■ **Problem details**: Please return the full listing exactly as written, with the images removed.

■ **Provided material**:
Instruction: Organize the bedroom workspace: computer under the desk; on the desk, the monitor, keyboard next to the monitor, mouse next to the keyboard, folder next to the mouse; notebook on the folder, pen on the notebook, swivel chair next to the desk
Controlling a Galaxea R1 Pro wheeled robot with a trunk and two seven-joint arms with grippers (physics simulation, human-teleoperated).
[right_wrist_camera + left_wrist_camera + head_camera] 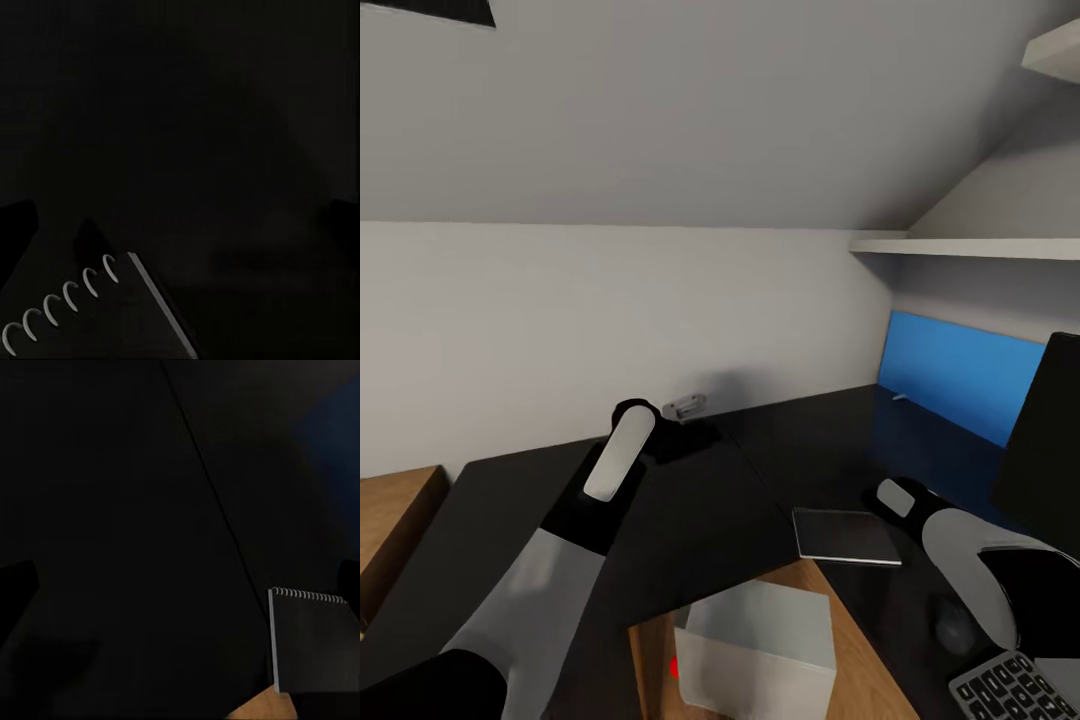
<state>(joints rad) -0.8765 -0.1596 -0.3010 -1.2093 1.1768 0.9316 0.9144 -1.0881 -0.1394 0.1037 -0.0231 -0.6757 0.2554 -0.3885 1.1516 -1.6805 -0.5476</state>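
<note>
Over the glossy black desk point(760, 480) we find the notebook point(847, 537) at its inner front edge, above the computer point(760, 650); keyboard point(1015, 690) lower right. Both our grippers' fingers stand spread, left gripper point(180, 585) and right gripper point(180, 217) pinching nothing.

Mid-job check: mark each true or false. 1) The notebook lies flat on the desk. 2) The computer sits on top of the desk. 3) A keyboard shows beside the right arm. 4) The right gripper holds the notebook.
1) True: the notebook lies flat on the desk.
2) False: the computer stands on the floor below the desktop.
3) True: the keyboard lies there.
4) False: the right gripper is beside the notebook, not holding it.
</note>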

■ **Solved problem**:
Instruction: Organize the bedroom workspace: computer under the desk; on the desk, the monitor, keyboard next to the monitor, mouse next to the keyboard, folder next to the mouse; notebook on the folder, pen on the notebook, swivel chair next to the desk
Controlling a Galaxea R1 Pro wheeled robot with a trunk and two seven-joint arms with grippers (physics simulation, human-teleoperated).
[right_wrist_camera + left_wrist_camera + head_camera] 
<state>(joints rad) -0.8765 -0.1596 -0.3010 -1.2093 1.1768 0.9316 0.9144 -1.0881 -0.1394 0.1037 -0.0231 -0.6757 0.2554 -0.3885 1.1516 -1.6805 -0.5476</state>
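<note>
Over the glossy black desk point(760, 480) we find the notebook point(847, 537) at its inner front edge, above the computer point(760, 650); keyboard point(1015, 690) lower right. Both our grippers' fingers stand spread, left gripper point(180, 585) and right gripper point(180, 217) pinching nothing.

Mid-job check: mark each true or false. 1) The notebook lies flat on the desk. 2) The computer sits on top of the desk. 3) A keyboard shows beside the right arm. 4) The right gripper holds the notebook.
1) True: the notebook lies flat on the desk.
2) False: the computer stands on the floor below the desktop.
3) True: the keyboard lies there.
4) False: the right gripper is beside the notebook, not holding it.
</note>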

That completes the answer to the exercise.